» **DESCRIPTION OF THE TASK**
From the data below, please reproduce exactly everything from the line that contains "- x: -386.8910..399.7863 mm" down to the line that contains "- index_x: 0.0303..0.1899", with both ends included.
+++++
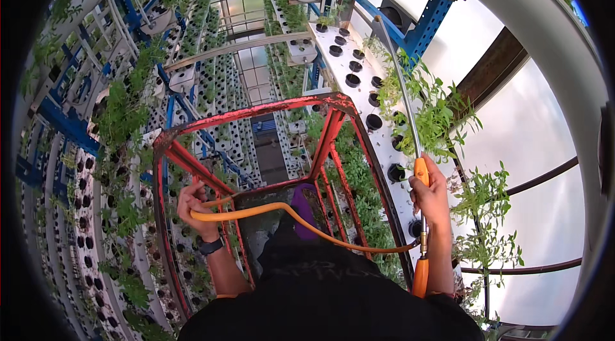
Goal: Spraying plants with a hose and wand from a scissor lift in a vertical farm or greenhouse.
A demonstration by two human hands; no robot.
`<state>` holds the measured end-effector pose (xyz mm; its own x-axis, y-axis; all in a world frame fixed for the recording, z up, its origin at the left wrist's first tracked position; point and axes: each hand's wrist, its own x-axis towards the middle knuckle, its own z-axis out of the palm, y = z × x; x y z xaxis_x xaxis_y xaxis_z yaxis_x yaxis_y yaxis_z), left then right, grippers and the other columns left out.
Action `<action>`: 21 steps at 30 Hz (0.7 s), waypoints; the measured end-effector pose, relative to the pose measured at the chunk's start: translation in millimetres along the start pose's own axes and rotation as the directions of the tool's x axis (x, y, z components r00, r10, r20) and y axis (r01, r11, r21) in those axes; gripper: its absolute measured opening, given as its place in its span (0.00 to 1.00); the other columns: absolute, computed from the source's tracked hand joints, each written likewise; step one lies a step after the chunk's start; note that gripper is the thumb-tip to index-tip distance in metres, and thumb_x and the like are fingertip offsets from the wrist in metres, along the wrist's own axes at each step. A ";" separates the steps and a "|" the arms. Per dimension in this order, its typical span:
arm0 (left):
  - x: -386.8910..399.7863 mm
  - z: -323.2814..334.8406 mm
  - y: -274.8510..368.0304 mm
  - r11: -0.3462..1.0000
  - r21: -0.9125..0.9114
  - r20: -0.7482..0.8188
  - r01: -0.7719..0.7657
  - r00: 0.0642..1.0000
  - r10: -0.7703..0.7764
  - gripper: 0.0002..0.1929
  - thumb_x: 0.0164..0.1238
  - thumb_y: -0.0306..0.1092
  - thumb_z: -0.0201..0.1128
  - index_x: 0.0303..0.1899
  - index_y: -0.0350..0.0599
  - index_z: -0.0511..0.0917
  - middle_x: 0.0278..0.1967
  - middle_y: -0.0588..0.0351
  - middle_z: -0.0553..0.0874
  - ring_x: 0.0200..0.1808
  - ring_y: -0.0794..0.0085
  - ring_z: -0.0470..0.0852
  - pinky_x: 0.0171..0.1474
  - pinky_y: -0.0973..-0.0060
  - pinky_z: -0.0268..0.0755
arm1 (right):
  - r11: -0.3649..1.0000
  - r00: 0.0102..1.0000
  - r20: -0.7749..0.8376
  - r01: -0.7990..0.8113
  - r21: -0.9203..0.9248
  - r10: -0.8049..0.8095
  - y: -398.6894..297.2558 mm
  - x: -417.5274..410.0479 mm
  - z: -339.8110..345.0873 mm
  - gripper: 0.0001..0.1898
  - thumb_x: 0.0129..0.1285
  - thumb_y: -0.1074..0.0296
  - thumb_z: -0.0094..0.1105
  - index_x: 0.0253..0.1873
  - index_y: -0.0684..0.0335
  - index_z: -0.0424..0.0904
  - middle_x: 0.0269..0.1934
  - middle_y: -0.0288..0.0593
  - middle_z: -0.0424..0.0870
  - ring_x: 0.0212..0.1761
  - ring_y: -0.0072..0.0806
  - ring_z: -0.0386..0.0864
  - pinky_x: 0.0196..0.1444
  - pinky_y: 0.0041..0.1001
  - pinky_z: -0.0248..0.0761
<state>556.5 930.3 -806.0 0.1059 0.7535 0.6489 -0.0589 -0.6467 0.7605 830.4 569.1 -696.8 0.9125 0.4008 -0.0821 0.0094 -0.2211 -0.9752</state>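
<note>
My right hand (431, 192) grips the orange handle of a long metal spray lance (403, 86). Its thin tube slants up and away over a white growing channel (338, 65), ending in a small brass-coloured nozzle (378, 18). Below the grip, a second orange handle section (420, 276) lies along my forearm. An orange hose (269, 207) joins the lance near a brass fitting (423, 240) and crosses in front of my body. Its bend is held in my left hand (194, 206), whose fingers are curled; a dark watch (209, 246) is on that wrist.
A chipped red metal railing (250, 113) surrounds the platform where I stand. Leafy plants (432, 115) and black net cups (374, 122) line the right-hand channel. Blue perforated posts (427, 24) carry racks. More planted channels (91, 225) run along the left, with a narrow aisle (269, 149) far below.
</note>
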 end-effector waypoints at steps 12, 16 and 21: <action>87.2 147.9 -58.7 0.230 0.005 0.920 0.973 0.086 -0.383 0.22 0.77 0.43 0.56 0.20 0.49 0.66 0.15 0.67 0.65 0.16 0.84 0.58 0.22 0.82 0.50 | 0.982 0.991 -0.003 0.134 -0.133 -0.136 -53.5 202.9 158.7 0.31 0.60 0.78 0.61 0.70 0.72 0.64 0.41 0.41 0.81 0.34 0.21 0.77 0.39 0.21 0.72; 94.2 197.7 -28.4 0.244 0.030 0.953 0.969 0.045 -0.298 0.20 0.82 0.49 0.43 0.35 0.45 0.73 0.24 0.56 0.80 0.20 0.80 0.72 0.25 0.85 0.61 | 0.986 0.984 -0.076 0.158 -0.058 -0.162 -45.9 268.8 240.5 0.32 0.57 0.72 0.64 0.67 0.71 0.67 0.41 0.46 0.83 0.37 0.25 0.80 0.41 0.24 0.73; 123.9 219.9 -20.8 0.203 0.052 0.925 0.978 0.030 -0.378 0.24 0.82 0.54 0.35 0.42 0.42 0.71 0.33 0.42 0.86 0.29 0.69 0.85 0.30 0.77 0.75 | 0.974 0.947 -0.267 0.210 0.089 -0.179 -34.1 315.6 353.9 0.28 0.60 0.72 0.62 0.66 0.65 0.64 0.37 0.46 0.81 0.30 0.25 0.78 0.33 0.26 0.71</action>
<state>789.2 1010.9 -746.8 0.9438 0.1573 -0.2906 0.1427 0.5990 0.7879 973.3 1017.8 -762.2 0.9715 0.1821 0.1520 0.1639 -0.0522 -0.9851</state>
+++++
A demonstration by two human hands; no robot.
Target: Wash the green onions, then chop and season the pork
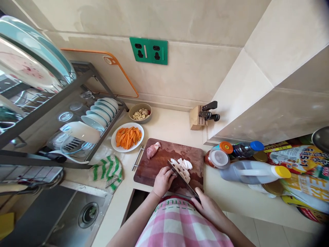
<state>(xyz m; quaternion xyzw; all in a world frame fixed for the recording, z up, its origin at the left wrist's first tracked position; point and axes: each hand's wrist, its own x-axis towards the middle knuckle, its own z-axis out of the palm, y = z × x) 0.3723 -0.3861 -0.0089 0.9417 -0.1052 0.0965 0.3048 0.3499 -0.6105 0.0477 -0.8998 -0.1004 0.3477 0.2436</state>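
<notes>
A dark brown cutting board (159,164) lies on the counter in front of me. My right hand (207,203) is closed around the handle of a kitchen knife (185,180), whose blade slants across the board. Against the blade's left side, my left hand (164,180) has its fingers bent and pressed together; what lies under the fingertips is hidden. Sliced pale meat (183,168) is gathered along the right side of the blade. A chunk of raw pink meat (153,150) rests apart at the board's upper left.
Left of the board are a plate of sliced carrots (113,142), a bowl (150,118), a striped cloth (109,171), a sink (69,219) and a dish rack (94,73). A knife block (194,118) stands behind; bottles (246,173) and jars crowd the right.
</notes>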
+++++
» **RESULT**
  - x: -386.8910..399.7863 mm
  - z: -323.2814..334.8406 mm
  - y: -274.8510..368.0304 mm
  - r11: -0.3462..1.0000
  - r21: -0.9125..0.9114
  - r20: -0.7482..0.8188
  - r01: -0.7719..0.7657
  - r00: 0.0642..1.0000
  - r10: -0.7703..0.7764
  - gripper: 0.0002..0.1929
  - thumb_x: 0.0164..0.1238
  - thumb_y: -0.0306..0.1092
  - thumb_z: -0.0201..0.1128
  - index_x: 0.0303..0.1899

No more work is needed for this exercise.